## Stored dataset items

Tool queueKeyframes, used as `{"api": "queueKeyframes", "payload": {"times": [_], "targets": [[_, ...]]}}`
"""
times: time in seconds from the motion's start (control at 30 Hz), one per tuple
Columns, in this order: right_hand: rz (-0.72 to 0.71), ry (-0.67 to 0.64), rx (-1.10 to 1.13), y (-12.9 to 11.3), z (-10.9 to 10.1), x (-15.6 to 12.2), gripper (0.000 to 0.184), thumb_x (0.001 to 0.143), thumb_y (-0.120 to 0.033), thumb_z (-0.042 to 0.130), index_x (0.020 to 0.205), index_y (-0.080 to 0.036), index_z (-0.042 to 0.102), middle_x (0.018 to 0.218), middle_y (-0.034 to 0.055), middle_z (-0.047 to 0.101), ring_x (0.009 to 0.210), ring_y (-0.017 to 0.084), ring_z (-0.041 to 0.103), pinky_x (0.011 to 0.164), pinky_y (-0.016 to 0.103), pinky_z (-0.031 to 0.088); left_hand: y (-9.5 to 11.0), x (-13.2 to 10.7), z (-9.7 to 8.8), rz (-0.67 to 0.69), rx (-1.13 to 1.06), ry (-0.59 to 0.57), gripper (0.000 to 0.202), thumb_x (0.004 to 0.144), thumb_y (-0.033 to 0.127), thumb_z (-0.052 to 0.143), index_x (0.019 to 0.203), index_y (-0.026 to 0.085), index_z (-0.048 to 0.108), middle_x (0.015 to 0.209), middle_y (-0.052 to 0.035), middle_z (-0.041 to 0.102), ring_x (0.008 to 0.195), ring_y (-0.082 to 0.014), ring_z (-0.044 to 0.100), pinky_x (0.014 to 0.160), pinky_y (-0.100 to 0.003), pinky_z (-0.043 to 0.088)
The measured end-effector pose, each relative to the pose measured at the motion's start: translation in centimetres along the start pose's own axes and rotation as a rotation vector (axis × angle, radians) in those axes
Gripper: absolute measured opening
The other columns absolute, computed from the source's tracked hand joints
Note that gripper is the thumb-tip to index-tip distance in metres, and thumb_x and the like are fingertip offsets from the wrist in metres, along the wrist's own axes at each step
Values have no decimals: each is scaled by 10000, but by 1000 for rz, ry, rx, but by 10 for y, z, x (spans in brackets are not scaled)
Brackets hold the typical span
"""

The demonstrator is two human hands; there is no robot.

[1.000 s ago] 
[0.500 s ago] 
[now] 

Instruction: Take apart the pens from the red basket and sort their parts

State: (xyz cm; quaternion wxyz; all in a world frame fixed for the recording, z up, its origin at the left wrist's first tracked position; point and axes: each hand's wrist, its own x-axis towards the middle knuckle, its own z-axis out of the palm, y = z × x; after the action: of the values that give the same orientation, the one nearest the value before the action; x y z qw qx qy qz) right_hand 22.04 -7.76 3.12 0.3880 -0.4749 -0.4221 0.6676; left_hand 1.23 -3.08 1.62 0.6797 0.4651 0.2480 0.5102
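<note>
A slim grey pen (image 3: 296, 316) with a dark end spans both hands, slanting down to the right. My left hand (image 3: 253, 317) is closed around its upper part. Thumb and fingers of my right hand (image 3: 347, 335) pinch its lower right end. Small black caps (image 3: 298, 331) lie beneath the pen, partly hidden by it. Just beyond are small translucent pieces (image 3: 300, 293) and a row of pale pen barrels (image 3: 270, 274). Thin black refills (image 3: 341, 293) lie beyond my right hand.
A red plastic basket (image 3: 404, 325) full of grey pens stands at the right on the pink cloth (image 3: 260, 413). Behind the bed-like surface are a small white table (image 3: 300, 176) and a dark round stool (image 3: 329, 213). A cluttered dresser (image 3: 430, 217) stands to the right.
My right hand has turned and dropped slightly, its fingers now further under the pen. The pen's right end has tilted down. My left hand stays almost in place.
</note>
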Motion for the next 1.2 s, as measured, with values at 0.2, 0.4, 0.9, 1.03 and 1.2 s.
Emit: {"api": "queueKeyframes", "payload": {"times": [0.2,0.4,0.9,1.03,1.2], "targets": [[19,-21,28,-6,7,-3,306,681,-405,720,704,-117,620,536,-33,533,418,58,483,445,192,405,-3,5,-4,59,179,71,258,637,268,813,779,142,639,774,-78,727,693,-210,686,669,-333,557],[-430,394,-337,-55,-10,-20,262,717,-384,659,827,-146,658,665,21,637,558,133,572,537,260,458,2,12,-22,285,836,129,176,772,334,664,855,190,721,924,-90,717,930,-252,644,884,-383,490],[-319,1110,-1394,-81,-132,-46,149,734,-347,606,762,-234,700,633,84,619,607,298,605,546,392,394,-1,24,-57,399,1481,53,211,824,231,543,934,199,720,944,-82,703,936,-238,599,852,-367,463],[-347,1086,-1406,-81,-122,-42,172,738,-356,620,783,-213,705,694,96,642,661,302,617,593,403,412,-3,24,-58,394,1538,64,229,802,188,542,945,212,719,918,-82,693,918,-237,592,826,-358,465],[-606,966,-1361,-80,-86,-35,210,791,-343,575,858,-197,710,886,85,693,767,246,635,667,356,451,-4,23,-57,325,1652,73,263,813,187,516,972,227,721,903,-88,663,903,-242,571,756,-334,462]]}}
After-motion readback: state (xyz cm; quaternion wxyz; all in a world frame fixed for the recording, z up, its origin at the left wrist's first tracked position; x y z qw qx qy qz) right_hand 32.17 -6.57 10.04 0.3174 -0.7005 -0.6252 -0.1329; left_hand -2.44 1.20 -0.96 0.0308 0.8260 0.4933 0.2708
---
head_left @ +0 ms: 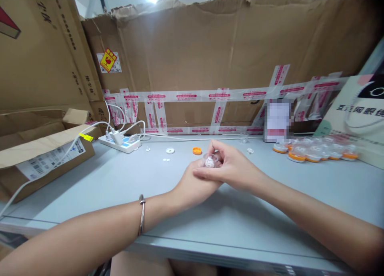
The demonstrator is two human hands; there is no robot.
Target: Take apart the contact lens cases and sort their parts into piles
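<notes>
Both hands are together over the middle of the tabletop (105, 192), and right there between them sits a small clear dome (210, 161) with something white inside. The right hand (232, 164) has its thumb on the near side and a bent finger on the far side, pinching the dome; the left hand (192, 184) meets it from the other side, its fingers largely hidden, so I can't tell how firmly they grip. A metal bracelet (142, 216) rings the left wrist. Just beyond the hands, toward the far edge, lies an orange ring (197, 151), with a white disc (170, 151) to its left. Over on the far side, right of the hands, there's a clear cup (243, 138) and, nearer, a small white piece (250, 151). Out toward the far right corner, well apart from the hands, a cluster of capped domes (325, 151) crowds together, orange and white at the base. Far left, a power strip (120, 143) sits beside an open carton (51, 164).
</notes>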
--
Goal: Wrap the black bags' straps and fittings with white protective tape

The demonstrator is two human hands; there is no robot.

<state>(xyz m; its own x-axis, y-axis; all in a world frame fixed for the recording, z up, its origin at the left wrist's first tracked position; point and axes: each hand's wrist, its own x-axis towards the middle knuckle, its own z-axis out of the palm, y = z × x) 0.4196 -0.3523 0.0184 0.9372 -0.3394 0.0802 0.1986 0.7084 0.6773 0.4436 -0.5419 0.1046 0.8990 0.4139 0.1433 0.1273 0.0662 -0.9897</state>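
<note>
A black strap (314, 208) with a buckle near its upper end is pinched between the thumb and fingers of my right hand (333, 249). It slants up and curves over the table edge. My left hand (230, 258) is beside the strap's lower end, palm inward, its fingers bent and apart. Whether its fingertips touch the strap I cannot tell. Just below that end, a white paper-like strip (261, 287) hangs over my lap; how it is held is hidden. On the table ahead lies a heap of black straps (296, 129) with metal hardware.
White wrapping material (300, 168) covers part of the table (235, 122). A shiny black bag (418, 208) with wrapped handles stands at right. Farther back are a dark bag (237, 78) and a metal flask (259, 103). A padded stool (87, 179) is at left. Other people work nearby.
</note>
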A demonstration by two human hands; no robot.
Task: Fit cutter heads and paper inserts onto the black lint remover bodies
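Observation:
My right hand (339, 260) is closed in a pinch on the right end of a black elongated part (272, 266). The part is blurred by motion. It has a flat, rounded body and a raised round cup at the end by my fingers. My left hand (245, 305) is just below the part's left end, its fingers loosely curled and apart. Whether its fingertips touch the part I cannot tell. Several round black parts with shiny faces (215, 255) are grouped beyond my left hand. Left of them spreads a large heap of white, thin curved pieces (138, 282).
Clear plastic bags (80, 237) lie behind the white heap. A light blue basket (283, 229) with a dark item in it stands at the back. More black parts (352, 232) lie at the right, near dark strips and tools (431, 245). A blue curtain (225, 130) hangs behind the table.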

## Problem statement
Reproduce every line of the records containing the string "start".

## Problem solution
times: time in seconds from the motion's start (control at 30 Hz), one per tuple
The measured end-effector pose, each relative to the pose measured at the motion's start: translation in centimetres along the start pose's own axes and rotation as a rotation vector (axis × angle, radians) in those axes

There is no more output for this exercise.